Among analysts tracked by Bloomberg, all 34 have buy, overweight or outperform recommendations on the stock. The market consensus 12-month price target is 536.63 yuan, implying about 11 per cent upside from its last-traded price of 484.20 yuan on Friday.

China Renaissance raised its price target to 573.16 yuan given its strong performance in the first quarter. With a better global coverage network and brand recognition, “Mindray should be able to maintain strong growth across all its business segments,” analysts led by Zhao Bing said in a May 17 report.

Although the stock valuation is higher than peers at 62 times estimated profits, there is room for price-earnings multiple to grow given its strong pipeline and growth prospects, they added.

Still, investors will have to keep loading up Mindray’s A shares in Shenzhen to enjoy its next growth spurt. A second listing in Hong Kong will be a distraction to management, Li said. In other words, the plan is not on the drawing board. It delisted from New York in 2016.
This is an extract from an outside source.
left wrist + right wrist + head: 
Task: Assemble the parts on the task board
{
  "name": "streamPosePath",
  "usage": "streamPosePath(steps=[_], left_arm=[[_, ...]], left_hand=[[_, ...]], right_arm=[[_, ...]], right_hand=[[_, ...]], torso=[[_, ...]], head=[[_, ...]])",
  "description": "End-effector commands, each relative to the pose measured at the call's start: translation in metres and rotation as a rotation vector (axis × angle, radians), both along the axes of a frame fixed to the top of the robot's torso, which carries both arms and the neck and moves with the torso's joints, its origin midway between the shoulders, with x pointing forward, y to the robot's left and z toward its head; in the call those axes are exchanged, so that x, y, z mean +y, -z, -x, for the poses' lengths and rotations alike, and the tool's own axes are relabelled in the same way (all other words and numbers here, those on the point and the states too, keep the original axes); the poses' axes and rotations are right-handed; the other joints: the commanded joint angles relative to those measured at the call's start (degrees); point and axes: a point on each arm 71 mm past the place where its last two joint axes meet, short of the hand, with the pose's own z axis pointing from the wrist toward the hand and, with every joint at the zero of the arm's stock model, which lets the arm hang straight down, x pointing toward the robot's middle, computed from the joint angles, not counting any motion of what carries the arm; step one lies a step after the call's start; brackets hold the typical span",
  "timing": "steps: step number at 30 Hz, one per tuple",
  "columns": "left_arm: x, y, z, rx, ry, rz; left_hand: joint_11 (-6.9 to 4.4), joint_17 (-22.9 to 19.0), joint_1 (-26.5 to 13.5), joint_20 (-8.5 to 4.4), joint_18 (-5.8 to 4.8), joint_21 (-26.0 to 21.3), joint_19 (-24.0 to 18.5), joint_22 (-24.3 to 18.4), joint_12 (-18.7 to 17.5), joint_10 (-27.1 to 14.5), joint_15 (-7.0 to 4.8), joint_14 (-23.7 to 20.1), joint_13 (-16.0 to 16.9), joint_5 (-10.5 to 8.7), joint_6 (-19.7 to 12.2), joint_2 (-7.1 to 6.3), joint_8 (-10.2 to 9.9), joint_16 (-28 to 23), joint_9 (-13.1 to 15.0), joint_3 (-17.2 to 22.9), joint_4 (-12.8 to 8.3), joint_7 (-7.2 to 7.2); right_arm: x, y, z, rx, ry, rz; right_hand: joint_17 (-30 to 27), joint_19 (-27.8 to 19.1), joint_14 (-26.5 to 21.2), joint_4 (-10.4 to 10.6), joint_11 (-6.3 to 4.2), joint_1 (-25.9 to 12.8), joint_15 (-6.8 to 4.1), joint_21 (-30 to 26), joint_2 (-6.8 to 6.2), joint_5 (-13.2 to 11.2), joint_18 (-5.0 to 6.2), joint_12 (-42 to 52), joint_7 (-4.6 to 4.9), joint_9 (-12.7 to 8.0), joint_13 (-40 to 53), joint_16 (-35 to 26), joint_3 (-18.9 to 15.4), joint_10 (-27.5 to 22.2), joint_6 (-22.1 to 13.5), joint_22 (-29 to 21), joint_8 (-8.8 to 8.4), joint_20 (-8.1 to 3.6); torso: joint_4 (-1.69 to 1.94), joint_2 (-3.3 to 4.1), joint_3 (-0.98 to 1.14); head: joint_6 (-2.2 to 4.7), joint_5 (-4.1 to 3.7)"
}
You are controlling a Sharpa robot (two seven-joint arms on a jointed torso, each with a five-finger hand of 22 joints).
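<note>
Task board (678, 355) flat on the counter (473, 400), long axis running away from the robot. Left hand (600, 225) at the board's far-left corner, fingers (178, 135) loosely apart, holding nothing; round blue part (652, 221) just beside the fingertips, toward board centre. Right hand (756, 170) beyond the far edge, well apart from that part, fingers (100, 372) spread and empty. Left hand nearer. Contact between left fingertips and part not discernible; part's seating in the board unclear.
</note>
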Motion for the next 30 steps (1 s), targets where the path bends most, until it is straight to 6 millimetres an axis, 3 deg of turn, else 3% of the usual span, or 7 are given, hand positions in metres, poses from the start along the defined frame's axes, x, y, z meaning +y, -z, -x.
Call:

Shenzhen Mindray has paid 6 billion yuan of dividends to stockholders, according to Li, more than the 5.75 billion yuan it raised from its flotation on the Shenzhen exchange in October 2018.

“So we have paid the money back to stockholders,” he said. “A dual listing means we need to have two sets of information disclosure, which will slow down management. Listing is for raising funds and we don’t need it now. We might consider when it’s needed in the future.”